Step Eight. Stop explaining the fee to do business with you in terms of a %. WTF does a % of a homes value have to do with how much you make? While it may make great sense to you, it’s really the most illogical way to ’sell’ yourself and services. Consumers are getting brighter, people like me are telling them to avoid mortgage pros who try and justify that ‘a point (or whatever) is very fair in todays market’. Valuing mortgage services in terms of a percentage will be portrayed as assuming a consumer dumb and docile, for which they will not do business with you…so stop insulting them and talk in dollar$.

Step Nine. Right up front, tell every potential client that you’re not going to be the cheapest mortgage pro they’ve dealt with, nor will you be the most expensive. By telling the consumer your fee and justifying it with tangible service and knowledge parameters, you set the playing field to make any other mortgage monkey they talk to compete on this turf, and most can’t.

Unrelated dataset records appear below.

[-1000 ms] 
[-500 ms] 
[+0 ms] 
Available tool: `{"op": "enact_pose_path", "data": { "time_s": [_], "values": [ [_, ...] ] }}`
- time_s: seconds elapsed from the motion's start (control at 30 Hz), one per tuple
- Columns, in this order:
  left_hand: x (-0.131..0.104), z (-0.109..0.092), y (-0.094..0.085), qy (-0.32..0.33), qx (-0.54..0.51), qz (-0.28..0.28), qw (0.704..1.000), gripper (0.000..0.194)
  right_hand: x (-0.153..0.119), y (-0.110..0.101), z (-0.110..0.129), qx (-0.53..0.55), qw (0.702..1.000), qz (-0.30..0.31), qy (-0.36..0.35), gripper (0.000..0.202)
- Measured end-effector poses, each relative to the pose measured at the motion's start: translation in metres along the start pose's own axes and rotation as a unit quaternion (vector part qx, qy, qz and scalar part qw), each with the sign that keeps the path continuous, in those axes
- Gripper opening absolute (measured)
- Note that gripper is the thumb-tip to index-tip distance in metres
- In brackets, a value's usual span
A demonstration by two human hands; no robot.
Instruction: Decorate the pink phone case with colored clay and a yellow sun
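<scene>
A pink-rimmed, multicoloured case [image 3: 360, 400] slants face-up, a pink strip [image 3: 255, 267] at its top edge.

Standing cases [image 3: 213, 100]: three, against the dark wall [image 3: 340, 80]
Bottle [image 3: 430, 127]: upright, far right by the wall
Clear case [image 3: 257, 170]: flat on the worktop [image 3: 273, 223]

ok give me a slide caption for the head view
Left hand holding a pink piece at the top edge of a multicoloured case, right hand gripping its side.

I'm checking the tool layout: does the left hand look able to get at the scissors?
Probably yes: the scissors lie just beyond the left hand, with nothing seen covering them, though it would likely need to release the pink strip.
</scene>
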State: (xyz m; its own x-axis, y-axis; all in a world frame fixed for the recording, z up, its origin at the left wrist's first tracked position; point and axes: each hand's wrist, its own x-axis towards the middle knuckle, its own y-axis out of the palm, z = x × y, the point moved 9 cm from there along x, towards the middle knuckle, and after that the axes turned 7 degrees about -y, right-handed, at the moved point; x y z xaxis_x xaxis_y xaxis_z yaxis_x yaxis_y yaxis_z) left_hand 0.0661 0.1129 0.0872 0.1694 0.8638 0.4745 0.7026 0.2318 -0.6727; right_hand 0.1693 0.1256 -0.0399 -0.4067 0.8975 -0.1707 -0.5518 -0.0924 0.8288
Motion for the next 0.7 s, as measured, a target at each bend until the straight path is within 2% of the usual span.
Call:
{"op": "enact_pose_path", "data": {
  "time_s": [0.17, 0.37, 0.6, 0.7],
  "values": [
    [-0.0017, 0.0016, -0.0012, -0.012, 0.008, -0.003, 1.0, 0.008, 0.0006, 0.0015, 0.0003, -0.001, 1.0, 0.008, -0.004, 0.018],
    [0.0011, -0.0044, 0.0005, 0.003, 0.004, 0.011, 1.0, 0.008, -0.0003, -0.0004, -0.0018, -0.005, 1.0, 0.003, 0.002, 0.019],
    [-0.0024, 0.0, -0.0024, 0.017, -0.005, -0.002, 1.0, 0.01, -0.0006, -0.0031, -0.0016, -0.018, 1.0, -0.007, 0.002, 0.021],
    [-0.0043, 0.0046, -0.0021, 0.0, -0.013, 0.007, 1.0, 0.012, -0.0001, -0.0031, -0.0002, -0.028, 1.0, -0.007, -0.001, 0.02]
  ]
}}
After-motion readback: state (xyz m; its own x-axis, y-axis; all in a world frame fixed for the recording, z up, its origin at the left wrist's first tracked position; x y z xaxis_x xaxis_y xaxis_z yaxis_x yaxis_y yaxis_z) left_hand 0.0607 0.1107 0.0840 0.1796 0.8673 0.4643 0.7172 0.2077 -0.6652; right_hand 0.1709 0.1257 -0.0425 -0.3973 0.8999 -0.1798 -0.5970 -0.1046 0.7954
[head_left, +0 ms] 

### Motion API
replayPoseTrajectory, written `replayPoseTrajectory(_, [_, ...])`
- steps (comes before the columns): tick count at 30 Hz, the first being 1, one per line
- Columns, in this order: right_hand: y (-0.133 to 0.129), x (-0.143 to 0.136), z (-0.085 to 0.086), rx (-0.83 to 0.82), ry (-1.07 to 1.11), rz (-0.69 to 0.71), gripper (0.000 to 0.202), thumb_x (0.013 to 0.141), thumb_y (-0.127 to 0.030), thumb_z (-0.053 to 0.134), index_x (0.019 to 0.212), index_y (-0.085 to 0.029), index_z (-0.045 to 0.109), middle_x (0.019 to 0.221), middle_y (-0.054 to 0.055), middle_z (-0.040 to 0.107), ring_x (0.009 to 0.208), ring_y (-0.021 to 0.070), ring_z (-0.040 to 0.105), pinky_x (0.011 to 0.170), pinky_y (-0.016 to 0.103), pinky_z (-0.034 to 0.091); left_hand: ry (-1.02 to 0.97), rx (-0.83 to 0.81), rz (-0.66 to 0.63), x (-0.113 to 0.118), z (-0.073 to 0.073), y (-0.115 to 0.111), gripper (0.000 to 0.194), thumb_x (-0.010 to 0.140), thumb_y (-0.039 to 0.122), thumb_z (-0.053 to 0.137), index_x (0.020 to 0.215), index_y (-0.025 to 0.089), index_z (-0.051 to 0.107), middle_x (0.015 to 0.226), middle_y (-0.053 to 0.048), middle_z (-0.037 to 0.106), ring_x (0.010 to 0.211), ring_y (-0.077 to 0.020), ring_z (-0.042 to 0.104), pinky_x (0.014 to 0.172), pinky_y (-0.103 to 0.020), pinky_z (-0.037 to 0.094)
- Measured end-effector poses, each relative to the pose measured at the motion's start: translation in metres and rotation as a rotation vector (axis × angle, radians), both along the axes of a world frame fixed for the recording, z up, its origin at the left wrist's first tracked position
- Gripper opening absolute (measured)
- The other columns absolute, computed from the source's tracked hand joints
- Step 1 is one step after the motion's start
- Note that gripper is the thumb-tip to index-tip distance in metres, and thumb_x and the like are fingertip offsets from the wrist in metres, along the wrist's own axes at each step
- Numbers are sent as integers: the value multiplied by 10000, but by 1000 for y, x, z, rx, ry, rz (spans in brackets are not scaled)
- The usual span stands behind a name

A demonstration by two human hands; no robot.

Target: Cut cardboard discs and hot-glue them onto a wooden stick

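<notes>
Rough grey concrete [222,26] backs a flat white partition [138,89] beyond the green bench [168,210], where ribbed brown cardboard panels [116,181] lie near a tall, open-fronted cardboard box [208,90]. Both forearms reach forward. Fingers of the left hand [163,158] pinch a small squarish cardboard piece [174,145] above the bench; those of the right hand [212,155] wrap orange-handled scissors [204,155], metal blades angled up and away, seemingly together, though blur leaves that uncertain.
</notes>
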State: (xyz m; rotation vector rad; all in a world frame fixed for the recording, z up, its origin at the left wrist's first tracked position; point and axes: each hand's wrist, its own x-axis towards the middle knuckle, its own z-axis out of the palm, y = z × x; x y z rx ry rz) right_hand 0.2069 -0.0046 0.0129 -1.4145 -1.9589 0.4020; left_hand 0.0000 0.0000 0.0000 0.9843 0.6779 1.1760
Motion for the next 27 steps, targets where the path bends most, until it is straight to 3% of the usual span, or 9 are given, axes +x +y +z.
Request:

Step Ten. Learn how to and/or implement a digital database management/marketing strategy. No, your Loan Origination Software is typically not good enough.

Step Eleven. Repeat after me…”I cannot make $10,000(+) on a single loan anymore”…

Step Twelve. Start a blog. Abandon your current dinosaur of a website from Myers, Lion, etc etc and move your web presence to a blogging platform, preferably one that isn’t proprietary since the ‘open source’ options available out there are stable and fantastic, not to mention that proper support is deep and easy to find. A blog is no longer just a tool to write journalistic online articles for all to revel in your omniscient brain (in case you’ve been under a rock or high on some). Blogging platforms are evolved web-sites that allow you to create, even better: Recreate you and your business on the fly. Changing a traditional website platforms look/feel/functionality is either expensive or just short of an act of God to pull off. For these same reasons avoid said proprietary platforms that can only be configured by a select few individuals.

Mortgage blogs pale in comparison to their real estate cousins in number and quality, which is a great reason to start now. At Inman Connect NYC 2007, I dropped in on one mortgage panel that had the founder of LowerMyBills.com as a panelist. When the panel was asked by the moderator about blogings potential effect on the mortgage world, everyone pretty much shrugged with a ‘Duuuhr’ look on their face until LowerMyBills spoke up and stated he thought (im paraphrasing) ‘that consumers wouldn’t identify with a mortgage blog nor was their much value in them’.

Step Thirteen. Move, act, and market yourself in direct contrast to yesterdays ‘industry leaders’, not doing so will continue to lower your business.